*Exercise instructions*: Copy each line of the following data that contains "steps".

□ □ □ □ □ □ □

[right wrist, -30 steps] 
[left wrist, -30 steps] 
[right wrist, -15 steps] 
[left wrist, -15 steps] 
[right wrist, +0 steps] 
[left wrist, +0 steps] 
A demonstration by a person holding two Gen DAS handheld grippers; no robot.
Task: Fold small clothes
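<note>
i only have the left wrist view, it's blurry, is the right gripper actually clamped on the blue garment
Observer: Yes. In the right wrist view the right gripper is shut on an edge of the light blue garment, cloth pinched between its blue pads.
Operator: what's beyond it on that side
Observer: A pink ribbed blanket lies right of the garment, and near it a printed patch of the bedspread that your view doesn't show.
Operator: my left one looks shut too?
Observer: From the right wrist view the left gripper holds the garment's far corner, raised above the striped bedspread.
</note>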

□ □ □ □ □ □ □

*Result for this task*:
[right wrist, -30 steps] 
[left wrist, -30 steps] 
[right wrist, -15 steps] 
[left wrist, -15 steps] 
[right wrist, +0 steps] 
[left wrist, +0 steps] 

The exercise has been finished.